Barito Kuala, 9 Februari 2024
Indikator Abnormalitas
Untuk
menentukan apakah seseorang mengalami gangguan mental atau psikologis yang
dapat dikategorikan sebagai suatu disorder atau kelainan, pertama-tama
kita perlu memahami apa yang dimaksud dengan gangguan psikologis yang
menyebabkan ketidaknormalan. Menurut Asosiasi Psikiater Amerika (2000),
gangguan psikologis (psychological disorder) didefinisikan sebagai:
"Sebuah
pola pikir, perasaan, atau perilaku yang menyebabkan penderitaan pribadi yang
signifikan, gangguan signifikan dalam kehidupan sehari-hari, dan/atau risiko
bahaya yang signifikan, yang mana ketiganya tidak lazim untuk konteks dan
budaya dimana hal tersebut muncul."
Poin
pentingnya adalah munculnya distres (stres negatif) yang sangat signifikan
pada individu, ketidakberdayaan yang signifikan dalam melakukan
aktivitas sehari-hari dan/atau perilaku yang dapat melukai atau
membahayakan diri sendiri yang berkaitan dengan konteks budaya setempat.
Distress
dapat berupa kesedihan, tekanan dan penderitaan yang sangat berat dan
mengganggu. Semua orang pernah mengalaminya dalam hidup, namun yang membedakan
orang normal dan abnormal adalah bagaimana mereka merespons situasi penyebab distress.

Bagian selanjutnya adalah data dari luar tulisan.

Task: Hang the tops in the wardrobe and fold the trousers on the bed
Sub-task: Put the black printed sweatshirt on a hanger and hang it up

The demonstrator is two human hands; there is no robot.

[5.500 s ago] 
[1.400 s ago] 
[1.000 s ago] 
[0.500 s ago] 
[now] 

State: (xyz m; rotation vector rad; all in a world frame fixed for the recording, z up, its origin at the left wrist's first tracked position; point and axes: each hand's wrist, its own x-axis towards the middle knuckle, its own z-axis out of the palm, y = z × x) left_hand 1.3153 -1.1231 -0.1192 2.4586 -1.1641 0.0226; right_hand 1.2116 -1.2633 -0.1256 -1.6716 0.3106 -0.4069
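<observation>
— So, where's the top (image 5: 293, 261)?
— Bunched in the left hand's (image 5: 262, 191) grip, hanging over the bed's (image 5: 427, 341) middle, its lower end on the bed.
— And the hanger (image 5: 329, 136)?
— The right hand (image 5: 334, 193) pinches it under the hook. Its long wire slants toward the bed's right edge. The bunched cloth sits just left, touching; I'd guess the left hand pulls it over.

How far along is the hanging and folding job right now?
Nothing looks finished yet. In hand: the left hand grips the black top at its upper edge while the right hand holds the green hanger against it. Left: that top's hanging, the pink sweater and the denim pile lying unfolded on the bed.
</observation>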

Orang abnormal cenderung memberikan reaksi berlebihan atau di luar konteks,
seperti menangis berlebihan, menceritakan kecemasan secara berulang, atau
melampiaskan emosi negatif pada orang lain.
Perlu
digarisbawahi bahwa distress berlebihan tidak selalu menjadi indikator
gangguan psikologis. Ada kasus tanpa distress pun seseorang bisa
mengalami gangguan, meski hal ini jarang terjadi.
Indikator
lain adalah ketidakberdayaan dalam kegiatan sehari-hari seperti
pekerjaan, hobi, atau menjalin hubungan. Contohnya, seorang gadis yang
tiba-tiba sangat ketakutan dan tidak bisa berinteraksi normal saat ada pemuda
yang melamarnya, padahal dia dikenal taat beragama dan hati-hati. Tanpa bantuan
ahli, dia bisa mengalami kesulitan dalam hubungan lebih lanjut.
Indikator
penting lainnya adalah risiko melukai atau membahayakan diri sendiri dan
orang lain. Contohnya kebiasaan menyetir overspeed, overdosis obat, atau
melukai diri sendiri.
Faktor
terakhir adalah norma budaya dan kearifan lokal di mana perilaku tersebut
muncul. Misalnya orang India yang sering menganggukkan kepala saat
berinteraksi, hal ini wajar di sana tapi tidak di Indonesia. Begitu juga
kebiasaan makan sambil berdecap yang sopan di Jepang, Korea, dan Cina, tapi
dianggap kurang sopan di Indonesia. Thanks for reading!